Happy 113th Birthday, Joan Crawford!

The intrepid Joan Crawford was born Lucille Fay LeSueur 113 years ago (or thereabouts, there’s some debate about the correct year) today in San Antonio, Texas. Here are 10 JC Did-You-Knows:

  • Crawford’s parents separated when she was very young and by her teens, she’d had three different stepfathers.
  • After working a number of menial jobs as a young women, Crawford began to take advantage of her skills as a dancer, winning a number of dance competitions and earning a living as a hoofer first in the Midwest and later on the East Coast.
  • Crawford moved to Hollywood in her mid-twenties, making her movie debut in a bit part as a showgirl in Pretty Ladies (1925). After several minor roles in pictures, she was awarded her breakout role, the part of Diana Medford in Our Dancing Daughters (1928).
  • Crawford handled with transition from silent pictures to talkies with relative ease, as her first talking picture, Untamed (1929), was a hit.
  • Soon, Crawford was one of MGM’s biggest stars, and she remained such for more than a decade.
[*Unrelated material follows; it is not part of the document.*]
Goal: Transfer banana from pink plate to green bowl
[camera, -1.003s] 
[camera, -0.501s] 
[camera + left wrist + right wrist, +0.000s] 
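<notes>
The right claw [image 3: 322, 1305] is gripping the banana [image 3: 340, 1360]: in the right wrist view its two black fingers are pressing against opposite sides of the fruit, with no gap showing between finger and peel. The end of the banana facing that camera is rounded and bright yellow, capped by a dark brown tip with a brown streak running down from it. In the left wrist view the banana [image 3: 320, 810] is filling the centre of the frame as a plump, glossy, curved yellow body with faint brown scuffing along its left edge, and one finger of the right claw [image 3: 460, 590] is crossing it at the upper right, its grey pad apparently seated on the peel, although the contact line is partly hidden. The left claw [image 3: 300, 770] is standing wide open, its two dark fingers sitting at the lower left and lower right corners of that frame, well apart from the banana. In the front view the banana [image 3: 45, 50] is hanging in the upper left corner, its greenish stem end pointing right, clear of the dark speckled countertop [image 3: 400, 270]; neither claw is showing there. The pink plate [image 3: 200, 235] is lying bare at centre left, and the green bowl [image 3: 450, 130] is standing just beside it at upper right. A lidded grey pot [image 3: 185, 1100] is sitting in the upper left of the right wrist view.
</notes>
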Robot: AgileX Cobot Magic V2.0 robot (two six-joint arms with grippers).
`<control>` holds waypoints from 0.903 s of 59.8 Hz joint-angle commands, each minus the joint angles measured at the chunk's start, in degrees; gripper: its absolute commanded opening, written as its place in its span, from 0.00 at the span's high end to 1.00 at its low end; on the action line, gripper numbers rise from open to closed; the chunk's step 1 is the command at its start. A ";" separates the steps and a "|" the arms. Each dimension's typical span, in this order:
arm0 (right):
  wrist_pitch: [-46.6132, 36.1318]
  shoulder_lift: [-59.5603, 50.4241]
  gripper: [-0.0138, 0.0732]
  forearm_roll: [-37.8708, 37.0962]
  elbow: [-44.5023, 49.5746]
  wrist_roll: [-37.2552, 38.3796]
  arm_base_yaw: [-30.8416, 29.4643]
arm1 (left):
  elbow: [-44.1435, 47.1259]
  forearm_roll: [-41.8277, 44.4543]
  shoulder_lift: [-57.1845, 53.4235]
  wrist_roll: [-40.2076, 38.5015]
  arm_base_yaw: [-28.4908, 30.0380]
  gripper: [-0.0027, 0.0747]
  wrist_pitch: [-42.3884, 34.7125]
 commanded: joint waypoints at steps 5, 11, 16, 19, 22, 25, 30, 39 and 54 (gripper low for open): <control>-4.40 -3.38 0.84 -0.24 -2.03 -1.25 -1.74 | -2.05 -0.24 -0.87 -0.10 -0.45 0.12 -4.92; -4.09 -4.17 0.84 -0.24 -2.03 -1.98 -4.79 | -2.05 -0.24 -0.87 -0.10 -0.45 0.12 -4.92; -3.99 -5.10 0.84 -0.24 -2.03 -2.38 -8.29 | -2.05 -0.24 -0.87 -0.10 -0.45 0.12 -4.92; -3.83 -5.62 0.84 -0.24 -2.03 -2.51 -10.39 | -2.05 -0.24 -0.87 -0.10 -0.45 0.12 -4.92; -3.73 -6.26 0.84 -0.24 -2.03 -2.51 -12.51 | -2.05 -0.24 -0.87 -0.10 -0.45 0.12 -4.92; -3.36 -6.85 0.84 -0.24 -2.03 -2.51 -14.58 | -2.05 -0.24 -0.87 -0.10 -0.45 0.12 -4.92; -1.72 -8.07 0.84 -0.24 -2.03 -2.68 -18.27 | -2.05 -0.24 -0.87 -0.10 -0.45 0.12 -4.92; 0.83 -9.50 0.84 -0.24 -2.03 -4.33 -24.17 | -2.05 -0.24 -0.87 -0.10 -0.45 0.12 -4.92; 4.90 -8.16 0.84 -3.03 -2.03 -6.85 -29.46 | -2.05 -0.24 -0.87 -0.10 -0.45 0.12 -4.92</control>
By the early ’40s, though, her standing at MGM was in decline. She decided to cut her losses and make a fresh start at Warner Brothers, where her stellar portrayal of the title character in Mildred Pierce (1945), the noirish-thriller based on the James M. Cain novel of the same same, revived her career in a big way, as well earning her the only Best Actress Oscar of her career.
  • The 1950s saw Crawford’s career on the wane. Though she made a number of pictures in that decade, they tended to have the sort of campy quality that is today associated with her, if perhaps unfairly so.
  • By the 1960s, Crawford was reduced largely to parts in low budget horror films, such as What Ever Happened to Baby Jane? (1962), Strait-Jacket (1964), and Berserk (1967). She also appeared on various television programs, among them the soap opera The Secret Storm, The Lucy Show, and Rod Serling‘s Twilight Zone followup, Night Gallery.
  • Though she was always an imposing on-screen presence, Crawford stood just 5′ 3″.
  • Crawford was married four times; each union lasted less than five years (though, to be fair, her fourth husband passed away). Each time she remarried, she changed the name of her Brentwood estate and replaced all the toilet seats in the house.
  • Crawford made a practice of responding personally to all of her fan mail.

Happy birthday, Joan Crawford, wherever you may be!